■ What to do ■
Skip any pictures. Repeat the data exactly, from its first line through the line that holds "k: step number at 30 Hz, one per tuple", both included.

■ Dataset records ■

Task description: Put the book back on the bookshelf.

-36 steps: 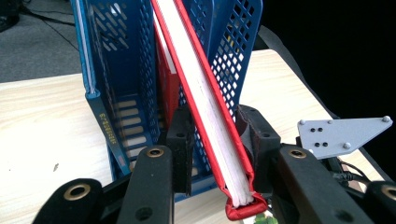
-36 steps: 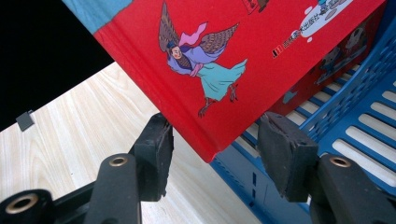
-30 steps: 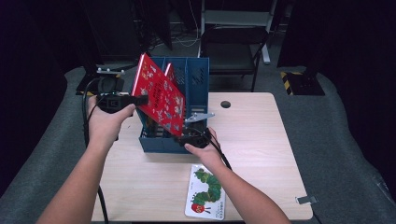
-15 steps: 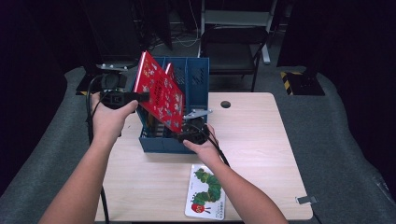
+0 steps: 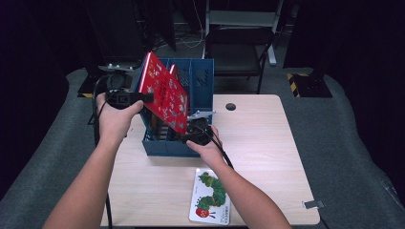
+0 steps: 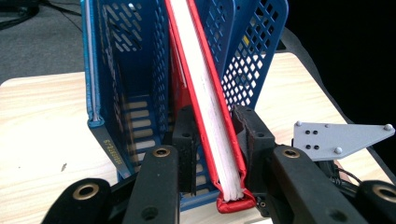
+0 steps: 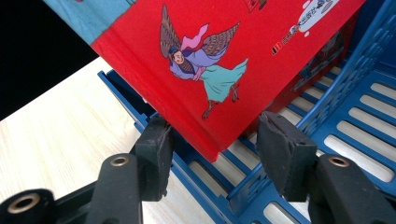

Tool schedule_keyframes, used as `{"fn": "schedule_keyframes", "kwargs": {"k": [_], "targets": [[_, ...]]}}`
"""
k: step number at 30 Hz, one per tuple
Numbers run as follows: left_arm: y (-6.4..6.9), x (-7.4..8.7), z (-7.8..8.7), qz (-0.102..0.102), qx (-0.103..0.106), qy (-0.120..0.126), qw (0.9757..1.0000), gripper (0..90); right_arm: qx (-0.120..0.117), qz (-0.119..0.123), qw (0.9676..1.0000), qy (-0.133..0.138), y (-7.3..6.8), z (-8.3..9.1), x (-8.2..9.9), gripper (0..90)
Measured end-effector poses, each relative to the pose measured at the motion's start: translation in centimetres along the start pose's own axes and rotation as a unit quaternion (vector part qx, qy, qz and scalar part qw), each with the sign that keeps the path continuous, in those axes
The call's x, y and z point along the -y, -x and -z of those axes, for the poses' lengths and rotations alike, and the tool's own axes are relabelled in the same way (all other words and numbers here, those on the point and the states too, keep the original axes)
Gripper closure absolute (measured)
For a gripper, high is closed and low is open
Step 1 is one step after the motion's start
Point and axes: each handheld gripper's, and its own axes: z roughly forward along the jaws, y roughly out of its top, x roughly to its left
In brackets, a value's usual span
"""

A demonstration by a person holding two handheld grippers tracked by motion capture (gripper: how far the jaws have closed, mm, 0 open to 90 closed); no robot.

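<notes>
In a dark room, on the pale wooden tabletop (image 5: 267, 143), the blue perforated file rack (image 5: 200, 81) stood with the red picture book (image 5: 165, 93) tilted over its compartments. My left hand-held gripper (image 6: 214, 140), whose jaws had just been closing, pinched the book's edge between its pads. My right hand-held gripper (image 7: 212, 140) sat at the rack's front wall, its jaws spread on either side of the book's lower corner without pressing it, and a caterpillar book (image 5: 211, 196) lay flat nearer me.

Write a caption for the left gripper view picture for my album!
The left tool closes its jaws around a red book, tilted between the dividers of a blue file rack on the wooden table.
</notes>
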Motion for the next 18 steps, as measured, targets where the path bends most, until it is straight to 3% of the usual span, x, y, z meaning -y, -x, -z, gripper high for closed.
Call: {"fn": "schedule_keyframes", "kwargs": {"k": [4,7,18], "targets": [[-0.09,-0.14,0.02,0.005,-0.004,-0.004,1.0000,73.2,0.000,0.000,1.0000,0.001,-0.10,-0.25,-0.11,46.5],[-0.01,-0.21,0.05,-0.004,-0.007,-0.008,0.9999,73.4,-0.002,0.003,1.0000,0.001,-0.11,-0.47,-0.16,46.5],[0.19,-0.60,-0.40,0.011,-0.017,-0.009,0.9998,74.9,0.006,-0.003,1.0000,-0.004,-0.02,-0.83,-0.43,46.4]]}}
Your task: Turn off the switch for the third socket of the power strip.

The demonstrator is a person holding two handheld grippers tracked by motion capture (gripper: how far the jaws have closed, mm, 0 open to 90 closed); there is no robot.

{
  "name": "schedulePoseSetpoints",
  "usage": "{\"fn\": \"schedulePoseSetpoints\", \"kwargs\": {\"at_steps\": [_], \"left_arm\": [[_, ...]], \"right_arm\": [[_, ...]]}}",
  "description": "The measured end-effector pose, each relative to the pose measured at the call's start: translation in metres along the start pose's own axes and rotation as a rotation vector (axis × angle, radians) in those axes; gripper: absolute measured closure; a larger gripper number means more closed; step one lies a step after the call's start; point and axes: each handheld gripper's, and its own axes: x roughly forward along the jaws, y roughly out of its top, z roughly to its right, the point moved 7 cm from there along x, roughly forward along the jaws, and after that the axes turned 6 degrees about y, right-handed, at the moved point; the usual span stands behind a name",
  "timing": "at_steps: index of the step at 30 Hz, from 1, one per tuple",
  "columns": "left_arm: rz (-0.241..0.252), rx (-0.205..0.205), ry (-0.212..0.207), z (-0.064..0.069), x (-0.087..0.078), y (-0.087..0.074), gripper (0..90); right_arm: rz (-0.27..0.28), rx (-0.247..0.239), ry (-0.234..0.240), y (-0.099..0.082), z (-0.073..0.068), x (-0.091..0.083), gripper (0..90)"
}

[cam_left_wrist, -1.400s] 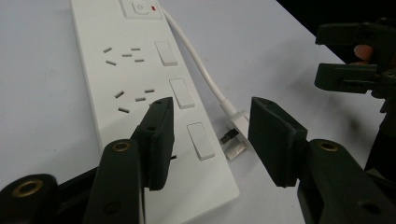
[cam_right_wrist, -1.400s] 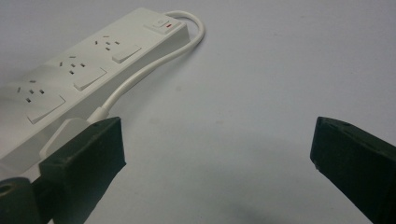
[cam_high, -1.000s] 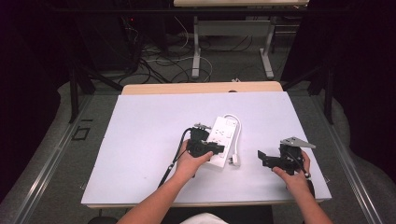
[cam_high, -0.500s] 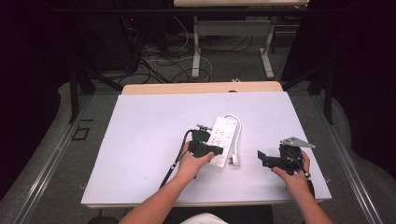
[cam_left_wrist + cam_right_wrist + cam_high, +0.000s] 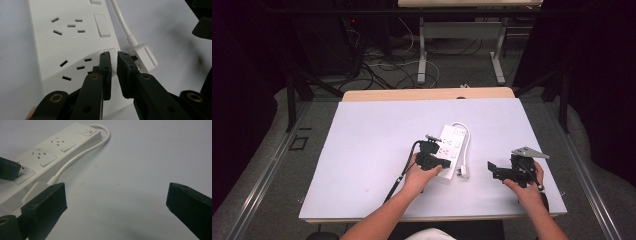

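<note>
A white power strip [image 5: 450,150] lies on the pale table [image 5: 362,150] a little right of the middle of the high view, running from lower left to upper right. The left gripper [image 5: 439,163] sits over its near end. In the left gripper view the strip fills the upper left and centre of the frame, and the gripper's [image 5: 113,56] tips rest over the nearest rocker switch [image 5: 110,51] at the strip's edge, with the white plug [image 5: 143,57] just to the right of them.

The strip is smooth, hard plastic, a long flat box with rows of slotted sockets and rectangular rocker switches along one side. A round white cord [image 5: 82,153] loops out of its far end, at the top of the right gripper view, and runs back beside it to the blocky plug. The table top is matt and plain.

The left jaws have just been closing and now stand almost together, a narrow slit left between them and nothing held in it; whether the tips actually press the switch is not clear. The right gripper [image 5: 493,169] hangs over bare table at the lower right of the high view, well apart from the strip, its jaws spread wide and empty.
</note>
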Motion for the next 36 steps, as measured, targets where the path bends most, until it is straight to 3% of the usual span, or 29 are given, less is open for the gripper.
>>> {"fn": "schedulePoseSetpoints", "kwargs": {"at_steps": [10, 13, 27, 36], "left_arm": [[-0.004, -0.006, -0.007, 0.0012, 0.001, -0.001, 85.2], [-0.011, 0.012, -0.01, 0.0002, 0.0002, -0.0018, 85.8], [-0.014, -0.035, -0.021, 0.0005, 0.001, -0.0015, 88.2], [-0.049, -0.003, 0.003, -0.0001, 0.0003, -0.0017, 90.0]], "right_arm": [[0.009, -0.002, -0.005, 0.0003, -0.0004, 0.0011, 2.4], [0.008, -0.009, -0.004, 0.0003, 0.0, 0.0012, 2.4], [-0.001, -0.01, 0.004, -0.0001, -0.001, 0.0018, 2.4], [-0.001, -0.013, 0.006, 0.0001, -0.0013, 0.0021, 2.4]]}}
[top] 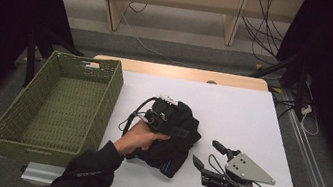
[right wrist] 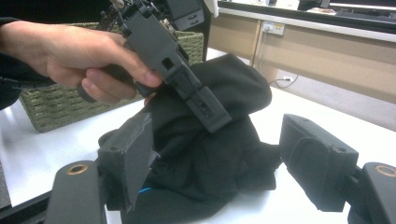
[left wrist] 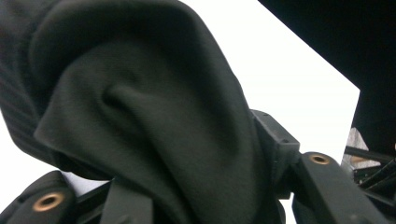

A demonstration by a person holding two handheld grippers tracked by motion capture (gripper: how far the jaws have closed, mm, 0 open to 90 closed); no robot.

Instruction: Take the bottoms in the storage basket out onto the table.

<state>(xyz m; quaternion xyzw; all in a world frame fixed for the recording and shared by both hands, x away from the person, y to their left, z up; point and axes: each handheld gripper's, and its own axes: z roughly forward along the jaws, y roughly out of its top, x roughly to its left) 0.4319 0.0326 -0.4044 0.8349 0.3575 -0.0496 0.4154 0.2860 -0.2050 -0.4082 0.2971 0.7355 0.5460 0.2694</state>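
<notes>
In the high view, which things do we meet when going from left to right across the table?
green woven basket → left gripper lying over the black garment → right gripper, jaws open, apart from the garment.

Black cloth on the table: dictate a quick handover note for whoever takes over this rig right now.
Left claw: pushed into the black cloth, fabric between its jaws; grip uncertain.
Right claw: open, empty, beside the cloth.
Cloth: bunched mid-table, right of the green basket.
Done: cloth gathered in a heap.
Left: probably lifting it into the basket, which looks empty.
</notes>
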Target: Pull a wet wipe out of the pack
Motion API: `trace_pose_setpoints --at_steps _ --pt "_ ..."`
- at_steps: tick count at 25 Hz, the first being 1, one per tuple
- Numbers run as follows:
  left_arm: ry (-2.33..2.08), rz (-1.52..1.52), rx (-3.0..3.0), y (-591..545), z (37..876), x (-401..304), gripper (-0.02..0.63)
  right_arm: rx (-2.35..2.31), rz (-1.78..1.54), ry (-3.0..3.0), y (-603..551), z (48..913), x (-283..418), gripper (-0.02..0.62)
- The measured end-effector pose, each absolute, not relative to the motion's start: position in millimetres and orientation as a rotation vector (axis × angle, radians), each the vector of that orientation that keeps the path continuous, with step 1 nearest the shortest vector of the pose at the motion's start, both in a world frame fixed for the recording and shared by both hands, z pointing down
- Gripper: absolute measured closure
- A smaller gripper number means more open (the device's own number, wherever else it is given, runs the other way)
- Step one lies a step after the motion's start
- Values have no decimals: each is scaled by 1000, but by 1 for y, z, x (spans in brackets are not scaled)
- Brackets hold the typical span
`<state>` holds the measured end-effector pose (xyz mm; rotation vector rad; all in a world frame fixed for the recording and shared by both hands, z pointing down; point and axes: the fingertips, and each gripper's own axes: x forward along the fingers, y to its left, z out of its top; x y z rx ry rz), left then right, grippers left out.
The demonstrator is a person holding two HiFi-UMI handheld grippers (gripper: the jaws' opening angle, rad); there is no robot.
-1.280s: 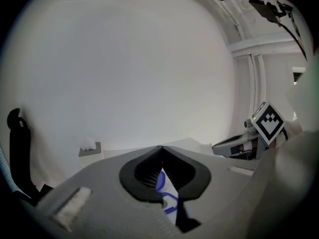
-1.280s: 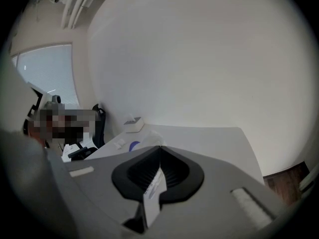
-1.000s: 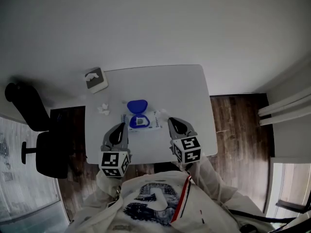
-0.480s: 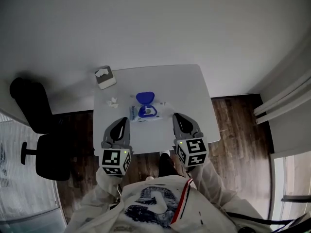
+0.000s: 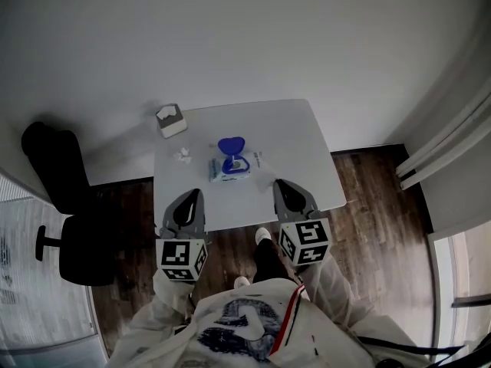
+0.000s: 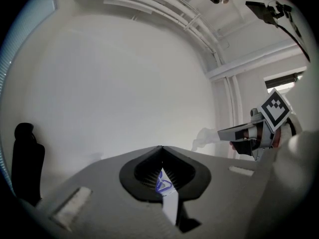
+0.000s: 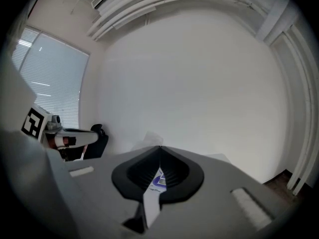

■ Solution to this exercise ■
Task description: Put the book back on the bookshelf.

-36 steps: 
-36 steps: 
-30 steps: 
-15 steps: 
+0 steps: 
+0 steps: 
+0 steps: 

Tool schedule_keyframes, used as `{"fn": "schedule_keyframes", "kwargs": {"k": [_], "targets": [[_, ...]]}}`
"""
k: step number at 30 Hz, one per tuple

No additional output is needed.